Download the "Cloud Knowledge Discovery on KDD Papers" whitepaper to explore 12 KDD papers and knowledge discovery from 12 Alibaba experts.
By Xichuan Niu, Bofang Li, Chenliang Li, Rong Xiao, Haochuan Sun, Hongbo Deng, Zhenzhong Chen
Shop search is an important service provided by Taobao, the China's largest e-commerce platform. Taobao currently has nearly 10 million shops, including several million 7-day active ones. The shop search scenario registers tens of millions of user views (UVs) per day and hundreds of millions of GVMs.
You can click the tab shown in the following figure to use the shop search feature of Taobao on its PC client or mobile client.
On the Taobao platform, the vast majority of exposure goes to queries, items, or shops that are frequently searched for, and this leads to long tails. The following figure shows the relationships between the search frequencies of queries and shops and their ranks. The y-axis shows the number of daily query page views (QPVs) or shop page views (SPVs), and the x-axis shows the ranks of the queries or shops.
We build a dual heterogeneous graph attention network (DHGAN) for long-tail queries and long-tail shops that are highly relevant to a query. DHGAN is devised to attentively adopt heterogeneous and homogeneous neighbors of queries and shops to enhance vectorized representations of themselves, which can help relieve the long-tail phenomenon.
Why can heterogeneous information improve the long-tail performance? We found the following examples during training and prediction.
In the preceding figure, the query and target shop that users search for do not co-occur in the training data, and their semantics is not associated. However, they can be associated by using query-item and item-shop embeddings.
This is a more complex example. The query and target shop in the preceding figure do not co-occur in the training data, but they can be associated by using heterogeneous information.
In the preceding examples, the NCF baseline alone won't lead to a prediction success, but the DHGAN model described next will.

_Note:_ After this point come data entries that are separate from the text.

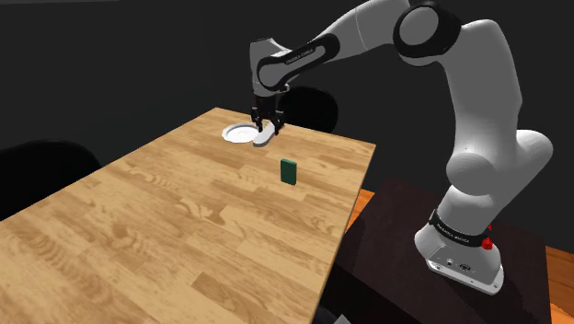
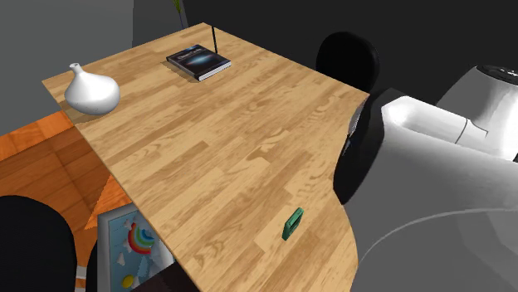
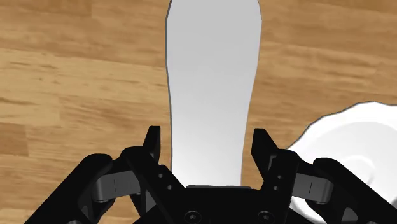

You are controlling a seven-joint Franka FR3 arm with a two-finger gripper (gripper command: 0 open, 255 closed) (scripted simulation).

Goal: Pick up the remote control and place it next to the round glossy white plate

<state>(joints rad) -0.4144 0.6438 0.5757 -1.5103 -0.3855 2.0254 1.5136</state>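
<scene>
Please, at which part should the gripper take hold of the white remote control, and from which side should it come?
Grip across its narrower middle, coming from above. The remote control seems to lie flat on the table, long and thin, so its two long edges suit the fingers; the far end is wider. The open gripper straddles it this way, with the plate close beside.
</scene>
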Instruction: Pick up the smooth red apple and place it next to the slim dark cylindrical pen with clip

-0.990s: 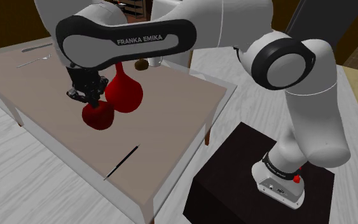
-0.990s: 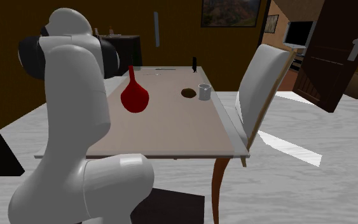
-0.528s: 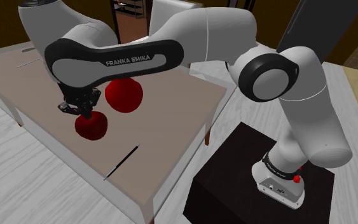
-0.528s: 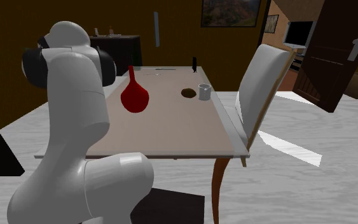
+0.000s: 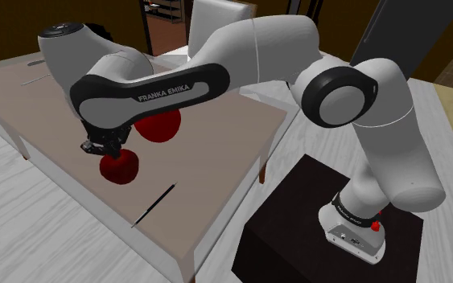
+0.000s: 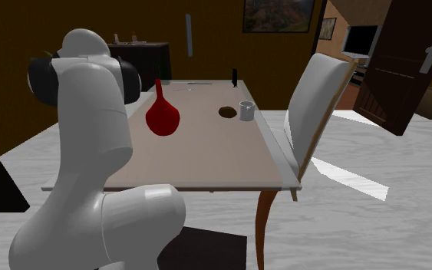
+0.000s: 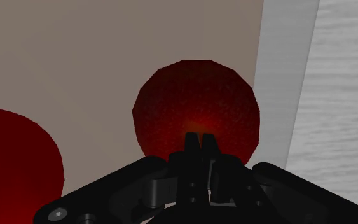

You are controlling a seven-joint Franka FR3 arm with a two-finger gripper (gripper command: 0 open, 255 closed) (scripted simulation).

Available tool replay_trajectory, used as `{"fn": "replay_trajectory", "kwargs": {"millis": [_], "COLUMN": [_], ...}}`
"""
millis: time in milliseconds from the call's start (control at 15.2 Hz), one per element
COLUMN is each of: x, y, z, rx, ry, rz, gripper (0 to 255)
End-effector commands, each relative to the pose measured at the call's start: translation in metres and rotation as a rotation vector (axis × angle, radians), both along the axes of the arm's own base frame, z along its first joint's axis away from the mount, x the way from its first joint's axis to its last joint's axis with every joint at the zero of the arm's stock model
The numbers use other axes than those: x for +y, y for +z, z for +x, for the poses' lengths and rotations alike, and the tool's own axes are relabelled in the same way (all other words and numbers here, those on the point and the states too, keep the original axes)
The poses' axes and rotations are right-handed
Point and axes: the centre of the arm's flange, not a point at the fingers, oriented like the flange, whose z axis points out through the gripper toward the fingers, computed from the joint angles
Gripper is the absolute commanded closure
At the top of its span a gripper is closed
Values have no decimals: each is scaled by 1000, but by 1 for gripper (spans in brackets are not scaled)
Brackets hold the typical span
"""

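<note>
The dark red apple (image 5: 121, 167) is low over the tan table (image 5: 216, 153), near the edge on the shoulder view's left. My black gripper (image 5: 109, 149) comes down on the apple's top. In the wrist view the fingertips (image 7: 198, 141) almost meet, pinched on the top of the apple (image 7: 196, 105). The slim dark pen (image 5: 154, 205) lies on the table a short way toward the stand from the apple. I cannot tell whether the apple touches the tabletop.
A red round-bellied vase (image 5: 158, 125) stands just behind the apple, close to the forearm, and shows as the vase (image 6: 162, 115) in the second exterior view. A small mug (image 6: 246, 110) and a brown object (image 6: 227, 112) sit farther back. A white chair (image 6: 318, 100) stands beside the table.
The gripper has carried the apple lower and toward the table's near edge, away from the vase. The forearm has swung over the vase.
</note>
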Motion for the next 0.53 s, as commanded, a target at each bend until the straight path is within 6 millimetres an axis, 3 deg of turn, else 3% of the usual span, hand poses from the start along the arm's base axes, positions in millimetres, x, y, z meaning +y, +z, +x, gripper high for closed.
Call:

We combine query, shop, and item nodes of shop search scenarios to form heterogeneous edges.
For example, the query2query relation connects to a query in the same shop, and the shop2item relation connects to an item in a shop. The following figure shows the detailed data. Specifically, the edges column shows the total number of heterogeneous edges, and the weighted edges column indicates the total number of heterogeneous edges after aggregate-level deduplication.
Heterogeneous graph: A graph structure that has multiple types of nodes and multiple edge relations. The counterpart of a heterogeneous graph is a homogenous graph which only contains one type of nodes and edges.

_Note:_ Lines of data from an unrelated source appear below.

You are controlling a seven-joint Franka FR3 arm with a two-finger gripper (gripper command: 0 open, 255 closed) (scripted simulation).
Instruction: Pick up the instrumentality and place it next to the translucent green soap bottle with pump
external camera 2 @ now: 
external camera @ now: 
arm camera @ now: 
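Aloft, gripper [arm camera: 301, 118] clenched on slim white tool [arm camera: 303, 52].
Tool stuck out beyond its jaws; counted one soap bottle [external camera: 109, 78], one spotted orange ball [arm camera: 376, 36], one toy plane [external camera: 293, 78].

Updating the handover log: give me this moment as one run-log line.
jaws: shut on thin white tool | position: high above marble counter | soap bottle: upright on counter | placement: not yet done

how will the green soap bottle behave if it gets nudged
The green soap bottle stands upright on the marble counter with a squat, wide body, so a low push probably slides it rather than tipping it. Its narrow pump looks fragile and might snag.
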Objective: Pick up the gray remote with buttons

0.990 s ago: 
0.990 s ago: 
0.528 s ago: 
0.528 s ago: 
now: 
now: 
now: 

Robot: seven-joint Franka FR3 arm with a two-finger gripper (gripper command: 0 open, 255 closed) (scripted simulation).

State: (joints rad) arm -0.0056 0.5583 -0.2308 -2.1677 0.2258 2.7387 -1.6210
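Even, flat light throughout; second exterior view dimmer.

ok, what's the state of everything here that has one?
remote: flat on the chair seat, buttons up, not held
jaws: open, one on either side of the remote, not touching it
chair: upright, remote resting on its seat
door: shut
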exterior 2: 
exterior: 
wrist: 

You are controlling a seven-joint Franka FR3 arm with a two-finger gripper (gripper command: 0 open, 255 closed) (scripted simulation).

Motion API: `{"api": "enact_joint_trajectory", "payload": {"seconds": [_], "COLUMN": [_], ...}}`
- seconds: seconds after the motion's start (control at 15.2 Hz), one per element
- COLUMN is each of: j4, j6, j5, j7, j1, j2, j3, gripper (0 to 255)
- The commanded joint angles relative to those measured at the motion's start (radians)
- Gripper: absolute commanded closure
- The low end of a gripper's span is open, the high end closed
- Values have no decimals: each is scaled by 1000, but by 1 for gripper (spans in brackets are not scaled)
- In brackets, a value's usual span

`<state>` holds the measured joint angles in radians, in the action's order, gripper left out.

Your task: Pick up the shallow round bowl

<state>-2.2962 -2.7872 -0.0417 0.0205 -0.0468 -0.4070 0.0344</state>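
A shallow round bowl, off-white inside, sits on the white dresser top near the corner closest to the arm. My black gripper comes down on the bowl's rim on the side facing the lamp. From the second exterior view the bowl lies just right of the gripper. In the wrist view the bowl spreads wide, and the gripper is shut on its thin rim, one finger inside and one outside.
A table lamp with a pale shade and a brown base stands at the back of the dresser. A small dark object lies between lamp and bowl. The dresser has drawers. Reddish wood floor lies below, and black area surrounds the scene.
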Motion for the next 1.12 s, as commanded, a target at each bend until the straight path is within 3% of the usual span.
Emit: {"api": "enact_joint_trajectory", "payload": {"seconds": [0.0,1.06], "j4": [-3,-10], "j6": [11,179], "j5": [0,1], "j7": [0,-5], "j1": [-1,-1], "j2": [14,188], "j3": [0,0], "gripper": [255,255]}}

Graph neural network (GNN): A category of algorithms that apply neural networks to irregular graph structures. GNNs are primarily applied to learning a semantic vector for a graph node, and then applying the learned node representation to downstream tasks, such as node classification and link prediction.

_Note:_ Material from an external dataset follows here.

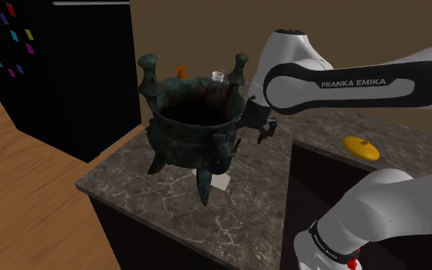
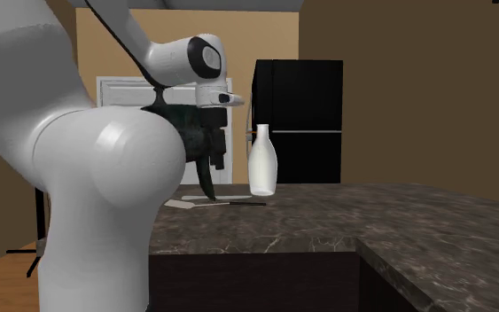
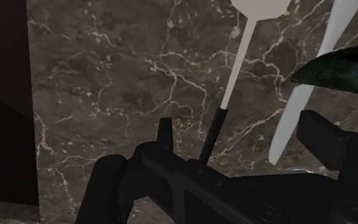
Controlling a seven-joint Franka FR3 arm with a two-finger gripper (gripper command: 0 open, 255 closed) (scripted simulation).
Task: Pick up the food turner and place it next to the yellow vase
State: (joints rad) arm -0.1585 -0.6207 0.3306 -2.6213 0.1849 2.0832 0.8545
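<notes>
The food turner lies flat on the dark marble counter, with a white blade, a white shaft and a black handle. My gripper hovers open above it, the handle end lying between the spread fingers without touching them. In the second exterior view the turner rests by the foot of a dark green cauldron, with the gripper just above it. The shoulder view shows the gripper behind the cauldron. A low yellow object sits on the counter toward that view's right.
The three-legged cauldron stands close beside the gripper, one leg reaching in near the right finger. A white bottle-shaped vase stands just past the turner. A black fridge is beyond the counter, whose edge drops to a wooden floor.
</notes>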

Attention mechanism: A computational system that imitates human attention and is widely used in natural language processing and computer vision. The core goal of attention mechanisms is to select the information that is more critical to the current task objectives from a massive amount of information.
We propose the DHGAN to solve the long tail problem. The model first builds a heterogeneous graph network based on the logs of user behavior in shop searches and item searches, and then mines and uses the homogeneous and heterogeneous neighbors of queries or shops in the heterogeneous graph. The model uses these neighbors to enhance vectorized representation of the queries and shops, and then migrates the knowledge and data in item searches to bridge the text semantic gap between user-searched queries and shop names with the help of item titles. Finally, the model introduces user characteristics to personalize the search recall results.
The overall framework of the model is a two-tower architecture, as shown in the following figure.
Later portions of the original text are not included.